Top Alexa Sites Infected With Malicious Coinminers And Web Skimmer

Top Alexa Sites Infected

An investigation was conducted into the top 10,000 Alexa sites. According to this investigation, many of these well-known sites were infected with malicious coinminers and credit card skimming scripts. Palo Alto Networks revealed that many of these popular sites that were receiving lots of Internet traffic were encountering malicious activities from crypto miners and credit card stealing skimmers. The top Alexa sites infected with malicious coinminers and web skimmer.

Top Alexa Sites Infected with Malicious Coinminers And Web Skimmer

Now, we have to understand what a coinminer is. A “coinminer” or a “cryptocurrency miner” is a program that generates Bitcoin, Monero, or any other type of cryptocurrency. Many malware authors utilize these programs to mine cryptocurrency.

Now that we have understood what a coinminer is, let us see what a web skimmer is. It is a malicious program that embeds itself into the payment page of any compromised website. The purpose of a web skimmer is to steal credit card information that users enter in the payment pages of an e-commerce website.

It is to be noted that Palo Alto Networks, Inc. is a multi-national cyber-security company. The severely impacted domains compiled by this company are listed and described here:

Top Alexa sites infected with malicious coinminers and web skimmers:

  • libero[.]it is an Italian website that offers a variety of services, including webmail service, news, search engine, and so on. Palo Alto found out that this site was affected by a malicious coinminer.
  • Pojoksatu[.]id is a news website in Indonesia that was also affected by a malicious coinminer.
  • www[.]heureka[.]cz is one of the largest e-commerce platforms in Eastern and Central European markets and it was affected by a web skimmer.
  • zoombangla[.]com is a news website in Bangladesh that was also severely affected by a malicious coinminer.

Let us now discuss more in detail about the top Alexa sites infected with malicious coinminers and web skimmer.

“Coinhive” was a service that provided Monero (a kind of cryptocurrency) miners. These were JavaScript-based and had the ability to run on web browsers. Owing to the usage of this service by several malicious actors, the service had to shut down. In a blog written by many of Palo Alto Network’s researchers, you can find that there are still a couple of websites that are serving Coinhive’s miner script. One of these websites is coinhive.min.js and the other one is JSEcoin.

A user who visits a website that has already been affected by a cryptominer will be adversely affected. There are lots of people who have visited such compromised websites and have been significantly impacted. Even though the top Alexa sites have stellar brand reputation, they have also become victims of such compromises. So top Alexa sites infected with malicious coinminers and web skimmer

Added to the above, whenever a user visits websites that are infected with such malicious scripts, that person’s CPU usage levels will automatically increase.

Webskimming attacks:

Webskimming attacks are also known as “Magecart attacks.” These are the attacks that steal away the credit card details the users enter on payment pages. Researchers from Palo Alto Networks have discovered that the website heureka.cz that sells many products had some malicious links in its source code. These malicious links were found to be skimming scripts.

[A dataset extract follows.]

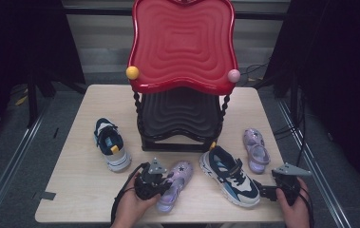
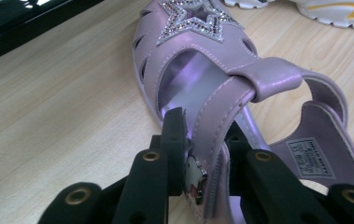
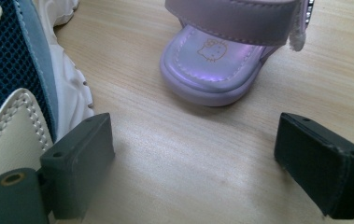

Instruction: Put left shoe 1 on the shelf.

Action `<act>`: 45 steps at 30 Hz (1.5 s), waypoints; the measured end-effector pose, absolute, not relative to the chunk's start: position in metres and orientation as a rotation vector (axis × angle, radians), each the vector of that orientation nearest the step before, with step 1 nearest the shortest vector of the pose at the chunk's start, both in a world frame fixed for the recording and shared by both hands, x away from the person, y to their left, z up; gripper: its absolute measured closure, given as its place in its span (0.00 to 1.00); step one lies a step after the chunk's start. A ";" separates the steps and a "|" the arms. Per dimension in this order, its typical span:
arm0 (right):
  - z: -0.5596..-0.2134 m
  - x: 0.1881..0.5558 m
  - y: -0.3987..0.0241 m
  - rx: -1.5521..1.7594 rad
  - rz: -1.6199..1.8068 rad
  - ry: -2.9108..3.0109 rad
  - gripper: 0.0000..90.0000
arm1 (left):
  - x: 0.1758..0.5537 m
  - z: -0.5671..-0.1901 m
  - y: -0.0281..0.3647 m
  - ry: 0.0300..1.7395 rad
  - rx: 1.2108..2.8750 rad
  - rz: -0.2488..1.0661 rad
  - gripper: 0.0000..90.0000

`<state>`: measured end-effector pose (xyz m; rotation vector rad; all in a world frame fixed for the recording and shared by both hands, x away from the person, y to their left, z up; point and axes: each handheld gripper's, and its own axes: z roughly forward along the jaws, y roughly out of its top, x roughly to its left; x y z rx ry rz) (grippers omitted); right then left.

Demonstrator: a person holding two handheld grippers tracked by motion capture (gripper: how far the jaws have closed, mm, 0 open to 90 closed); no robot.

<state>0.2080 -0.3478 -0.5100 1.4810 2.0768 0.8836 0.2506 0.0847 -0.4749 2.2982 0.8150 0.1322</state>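
A: Well, start with the purple sandal (image 2: 240,88). Where is it?

B: On the tabletop (image 1: 82,185), just in front of the red and black stand (image 1: 182,71), toward the near edge. The left hand-held gripper (image 2: 202,154) is clamped on its side strap; the left gripper view shows the strap pinched tight between the black jaws, beside a small metal buckle.

A: Any writing on it?

B: A white sewn label (image 2: 309,157) sits inside the heel, but the print is too small to read. The toe carries a glittery star (image 2: 193,18). The high view gives neither detail; there the sandal is partly covered by the gripper and the left hand (image 1: 132,204).

A: And the other sandal?

B: The second purple sandal (image 3: 221,60) lies to the right of the stand's front. The right gripper view shows a cartoon cat face stamped on its insole; from above that mark cannot be made out.

A: The right hand-held gripper (image 3: 193,172)?

B: Jaws spread wide over bare wood, holding nothing, with the navy and cream sneaker (image 1: 230,175) just beside one jaw. That sneaker lies in front of the stand's right corner.

A: Anything else?

B: The high view adds the matching sneaker (image 1: 111,145) left of the stand, and a yellow knob (image 1: 132,72) and a pink knob (image 1: 233,75) on the red tray's corners.
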 end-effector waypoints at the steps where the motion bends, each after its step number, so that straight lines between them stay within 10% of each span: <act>1: -0.510 0.208 -0.348 1.481 0.883 2.077 0.12 | 0.250 -0.475 0.085 0.808 2.286 0.155 0.87; 45: -0.510 0.208 -0.348 1.481 0.883 2.077 0.12 | 0.243 -0.414 0.107 0.752 2.078 0.337 0.91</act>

The skimming scripts in the source code might seem as if they are leading the user to destinations that are hosted by the heureka.cz. However, these skimming scripts actually redirect the user to malicious websites.

The researchers from Palo Alto Networks advise that users have to be very cautious even while visiting well-known and apparently reputable websites. Such sites will actually generate a lot of income for those attackers who focus on web skimming and malicious coinmining.

This information from the researchers at Palo Alto has arrived at a time when online shopping is at its peak because of the pandemic. Since online shopping will be indispensable now and in the near future, it is the users’ responsibility to stay cautious and protect themselves from these malicious attacks, which prove to be worse than the Corona attack itself!

We have now discussed the top Alexa sites infected with malicious coinminers and web skimmer.